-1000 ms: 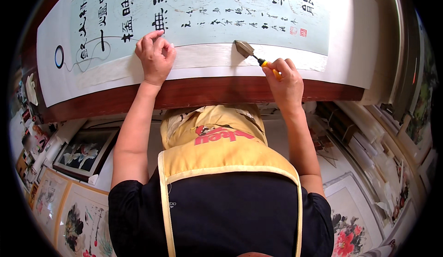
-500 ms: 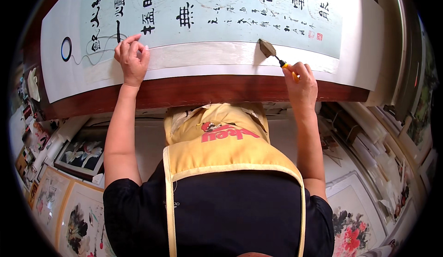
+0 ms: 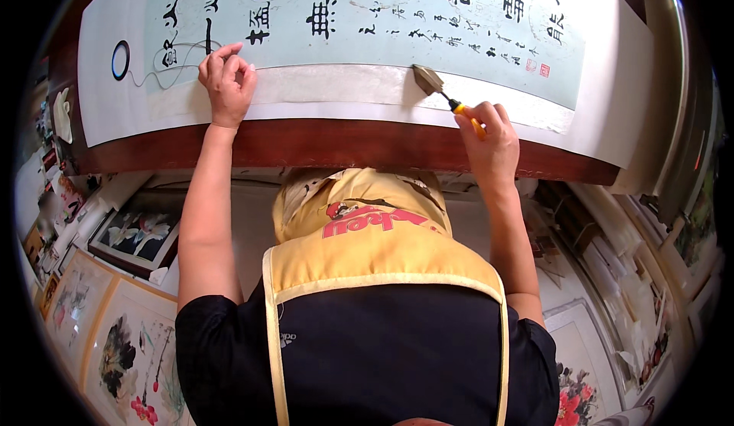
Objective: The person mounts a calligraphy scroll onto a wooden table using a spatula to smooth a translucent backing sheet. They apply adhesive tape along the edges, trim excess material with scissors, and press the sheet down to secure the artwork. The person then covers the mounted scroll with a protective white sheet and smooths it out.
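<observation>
A pale blue scroll [image 3: 397, 13] with black characters lies on a white backing sheet [image 3: 115, 112], a pale strip [image 3: 336, 86] along its near edge. My left hand [image 3: 228, 86] rests at the scroll's near edge, fingers curled; what they may hold is hidden. Beside it a thin cord loops left to a round black-rimmed object [image 3: 120, 60]. My right hand [image 3: 489, 139] grips the yellow-and-black handle [image 3: 462, 111] of a tool whose flat metal pointed head [image 3: 428, 79] is at the boundary of blue scroll and pale strip, right of centre.
The red-brown wooden table edge [image 3: 344, 143] runs below the scroll. Framed paintings [image 3: 134, 235] and floral works [image 3: 126, 357] lie lower left, another [image 3: 573, 395] lower right. Long rolls and boards [image 3: 604, 250] are stacked at the right. A white cloth [image 3: 63, 116] sits at the left.
My left hand moved left along the scroll's edge in the first half second. My right hand took the tool right, then back left. The whole view has shifted slightly.
</observation>
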A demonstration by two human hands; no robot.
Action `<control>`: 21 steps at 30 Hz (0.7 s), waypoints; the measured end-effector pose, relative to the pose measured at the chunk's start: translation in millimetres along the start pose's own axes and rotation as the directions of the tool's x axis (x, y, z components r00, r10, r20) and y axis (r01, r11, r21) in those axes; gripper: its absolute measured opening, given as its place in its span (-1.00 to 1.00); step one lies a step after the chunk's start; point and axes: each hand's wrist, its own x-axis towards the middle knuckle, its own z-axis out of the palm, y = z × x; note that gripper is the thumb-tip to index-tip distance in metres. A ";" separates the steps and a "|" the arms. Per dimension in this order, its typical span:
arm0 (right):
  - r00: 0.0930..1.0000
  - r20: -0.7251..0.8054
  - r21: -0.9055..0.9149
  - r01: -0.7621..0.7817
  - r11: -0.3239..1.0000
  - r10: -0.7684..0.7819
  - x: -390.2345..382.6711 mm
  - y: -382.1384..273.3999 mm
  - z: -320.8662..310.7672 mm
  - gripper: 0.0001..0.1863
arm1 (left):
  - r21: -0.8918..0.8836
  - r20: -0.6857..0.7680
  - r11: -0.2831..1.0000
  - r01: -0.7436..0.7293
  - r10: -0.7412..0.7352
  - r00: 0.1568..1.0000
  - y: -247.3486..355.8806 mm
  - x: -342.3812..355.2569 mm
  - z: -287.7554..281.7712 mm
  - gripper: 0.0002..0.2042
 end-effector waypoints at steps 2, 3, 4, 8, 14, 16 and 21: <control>1.000 -0.004 0.009 0.014 1.000 -0.014 -0.1 -12.4 9.9 -0.82 | -0.003 -0.009 1.000 0.002 -0.002 1.000 -0.5 -0.7 1.0 -0.90; 1.000 -0.008 0.013 0.022 1.000 -0.022 0.4 -18.2 14.3 -0.83 | -0.003 -0.012 1.000 0.001 -0.001 1.000 -0.8 -0.8 0.9 -0.90; 0.998 -0.027 -0.002 0.057 0.998 -0.057 0.7 -23.0 19.6 -0.83 | -0.002 -0.013 1.000 -0.002 0.002 1.000 -1.6 -0.2 0.3 -0.90; 1.000 -0.009 -0.049 0.015 0.999 -0.016 -2.1 -56.2 35.7 -0.81 | -0.016 -0.001 1.000 0.009 -0.009 1.000 0.8 1.8 0.5 -0.89; 0.995 -0.047 -0.126 -0.088 0.988 0.083 -7.5 -81.2 46.8 -0.83 | -0.066 0.050 0.998 0.004 -0.001 0.999 -29.7 2.5 -22.0 -0.87; 0.989 -0.067 -0.095 -0.141 0.986 0.135 -12.2 -84.7 48.2 -0.83 | -0.060 0.030 0.996 -0.061 0.063 0.998 -68.9 1.1 -38.9 -0.88; 0.976 -0.106 -0.074 -0.200 0.977 0.192 -18.9 -88.1 55.3 -0.82 | -0.004 0.023 0.997 -0.071 0.071 0.997 -145.3 -6.4 -77.0 -0.89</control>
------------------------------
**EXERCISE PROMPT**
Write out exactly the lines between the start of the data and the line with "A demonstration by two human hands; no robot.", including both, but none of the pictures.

**ANSWER SPACE**
-1000 ms: 
-500 ms: 
+0 ms: 
Objective: The person mounts a calligraphy scroll onto a wooden table using a spatula to smooth a translucent backing sheet. They apply adhesive tape along the edges, trim excess material with scissors, and press the sheet down to secure the artwork. The person then covers the mounted scroll with a protective white sheet and smooths it out.
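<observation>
A pale blue scroll [image 3: 397, 13] with black characters lies on a white backing sheet [image 3: 115, 112], a pale strip [image 3: 336, 86] along its near edge. My left hand [image 3: 228, 86] rests at the scroll's near edge, fingers curled; what they may hold is hidden. Beside it a thin cord loops left to a round black-rimmed object [image 3: 120, 60]. My right hand [image 3: 489, 139] grips the yellow-and-black handle [image 3: 462, 111] of a tool whose flat metal pointed head [image 3: 428, 79] is at the boundary of blue scroll and pale strip, right of centre.
The red-brown wooden table edge [image 3: 344, 143] runs below the scroll. Framed paintings [image 3: 134, 235] and floral works [image 3: 126, 357] lie lower left, another [image 3: 573, 395] lower right. Long rolls and boards [image 3: 604, 250] are stacked at the right. A white cloth [image 3: 63, 116] sits at the left.
My left hand moved left along the scroll's edge in the first half second. My right hand took the tool right, then back left. The whole view has shifted slightly.
</observation>
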A demonstration by two human hands; no robot.

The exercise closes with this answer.